Exercise prompt — Go through the data line by line. Copy each one holding the string "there".

Excerpted records —
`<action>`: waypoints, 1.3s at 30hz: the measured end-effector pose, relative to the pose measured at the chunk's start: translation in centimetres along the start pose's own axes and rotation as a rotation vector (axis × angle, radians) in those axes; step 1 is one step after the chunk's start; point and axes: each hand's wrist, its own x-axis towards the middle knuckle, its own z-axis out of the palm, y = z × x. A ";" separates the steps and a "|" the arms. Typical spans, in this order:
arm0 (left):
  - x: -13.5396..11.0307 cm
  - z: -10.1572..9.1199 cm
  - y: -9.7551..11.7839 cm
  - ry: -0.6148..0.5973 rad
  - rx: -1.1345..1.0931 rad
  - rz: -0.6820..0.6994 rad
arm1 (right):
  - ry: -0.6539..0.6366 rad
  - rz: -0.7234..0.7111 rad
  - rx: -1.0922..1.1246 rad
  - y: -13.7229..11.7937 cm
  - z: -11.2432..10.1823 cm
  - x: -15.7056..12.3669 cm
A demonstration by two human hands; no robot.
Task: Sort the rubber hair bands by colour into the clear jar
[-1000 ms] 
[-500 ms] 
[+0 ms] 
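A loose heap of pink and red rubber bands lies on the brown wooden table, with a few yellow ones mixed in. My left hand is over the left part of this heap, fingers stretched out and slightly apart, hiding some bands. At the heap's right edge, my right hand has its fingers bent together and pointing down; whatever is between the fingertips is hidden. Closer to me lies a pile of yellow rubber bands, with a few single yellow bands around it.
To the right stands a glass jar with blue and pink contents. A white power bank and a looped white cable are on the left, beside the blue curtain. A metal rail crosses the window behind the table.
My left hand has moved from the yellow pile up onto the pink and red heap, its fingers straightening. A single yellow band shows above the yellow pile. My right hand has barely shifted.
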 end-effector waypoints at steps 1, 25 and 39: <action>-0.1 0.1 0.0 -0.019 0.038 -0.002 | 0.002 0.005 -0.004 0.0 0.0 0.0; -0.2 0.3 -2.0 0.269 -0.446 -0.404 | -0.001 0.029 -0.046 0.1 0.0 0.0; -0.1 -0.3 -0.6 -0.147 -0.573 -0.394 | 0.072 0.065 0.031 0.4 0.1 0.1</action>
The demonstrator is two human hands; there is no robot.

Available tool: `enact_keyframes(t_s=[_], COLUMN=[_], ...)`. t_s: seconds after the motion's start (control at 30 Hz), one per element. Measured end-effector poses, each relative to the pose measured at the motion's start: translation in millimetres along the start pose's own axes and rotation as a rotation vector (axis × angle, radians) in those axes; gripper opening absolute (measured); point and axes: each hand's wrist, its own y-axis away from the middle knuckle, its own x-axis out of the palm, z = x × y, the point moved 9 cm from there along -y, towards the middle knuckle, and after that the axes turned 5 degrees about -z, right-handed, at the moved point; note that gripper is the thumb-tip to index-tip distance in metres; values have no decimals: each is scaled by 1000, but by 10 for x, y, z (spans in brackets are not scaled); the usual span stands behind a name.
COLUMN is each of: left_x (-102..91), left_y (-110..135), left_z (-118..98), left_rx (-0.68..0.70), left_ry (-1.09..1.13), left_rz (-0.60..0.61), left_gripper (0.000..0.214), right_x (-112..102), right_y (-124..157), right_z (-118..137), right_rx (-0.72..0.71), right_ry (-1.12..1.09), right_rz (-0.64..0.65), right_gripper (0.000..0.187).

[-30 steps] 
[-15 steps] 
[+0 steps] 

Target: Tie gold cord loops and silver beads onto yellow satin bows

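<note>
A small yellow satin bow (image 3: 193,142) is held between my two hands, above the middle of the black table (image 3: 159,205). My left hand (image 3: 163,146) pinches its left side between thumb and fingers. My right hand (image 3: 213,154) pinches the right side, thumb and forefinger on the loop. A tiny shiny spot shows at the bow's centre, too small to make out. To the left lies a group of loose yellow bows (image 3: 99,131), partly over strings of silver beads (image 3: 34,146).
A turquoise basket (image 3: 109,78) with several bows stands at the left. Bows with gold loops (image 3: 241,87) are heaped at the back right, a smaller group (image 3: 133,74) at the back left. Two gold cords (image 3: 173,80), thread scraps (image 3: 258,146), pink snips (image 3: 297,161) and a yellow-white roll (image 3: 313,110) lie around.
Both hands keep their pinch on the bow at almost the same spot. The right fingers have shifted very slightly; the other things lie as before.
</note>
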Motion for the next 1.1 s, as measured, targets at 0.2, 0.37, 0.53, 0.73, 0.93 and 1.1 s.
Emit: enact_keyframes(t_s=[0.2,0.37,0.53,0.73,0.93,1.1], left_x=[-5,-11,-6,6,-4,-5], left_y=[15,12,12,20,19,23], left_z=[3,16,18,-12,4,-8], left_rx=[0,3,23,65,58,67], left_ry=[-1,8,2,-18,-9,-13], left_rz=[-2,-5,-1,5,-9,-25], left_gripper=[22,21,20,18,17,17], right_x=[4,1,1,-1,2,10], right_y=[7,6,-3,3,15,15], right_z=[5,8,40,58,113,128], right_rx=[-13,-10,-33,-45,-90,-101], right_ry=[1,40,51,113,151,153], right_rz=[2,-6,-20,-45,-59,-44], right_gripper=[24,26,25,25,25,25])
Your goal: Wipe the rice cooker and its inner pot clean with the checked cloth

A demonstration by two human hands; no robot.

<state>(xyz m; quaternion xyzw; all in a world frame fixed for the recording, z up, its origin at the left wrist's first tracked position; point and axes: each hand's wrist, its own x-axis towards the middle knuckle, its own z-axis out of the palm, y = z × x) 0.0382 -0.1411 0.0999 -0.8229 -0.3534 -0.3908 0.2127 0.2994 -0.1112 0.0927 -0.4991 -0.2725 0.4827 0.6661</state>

Reply to the task —
The demonstrator is two human hands; there is no robot.
Available tool: `enact_keyframes(t_s=[_], COLUMN=[_], ...)`. t_s: seconds after the motion's start (control at 30 Hz), one per element. Measured end-effector poses, each relative to the pose measured at the motion's start: translation in millimetres along the start pose's own axes and rotation as a rotation vector (axis × angle, radians) in those axes; gripper opening absolute (measured); point and axes: each hand's wrist, its own y-axis away from the middle knuckle, its own x-axis out of the palm, z = x × y, the point moved 9 cm from there along -y, towards the middle knuckle, and after that the axes turned 5 degrees about -z, right-handed, at the moved point; note that gripper is the thumb-tip to index-tip distance in metres; values have no decimals: each is scaled by 1000, but by 10 for x, y, z (spans in brackets are not scaled); the usual span stands behind a name.

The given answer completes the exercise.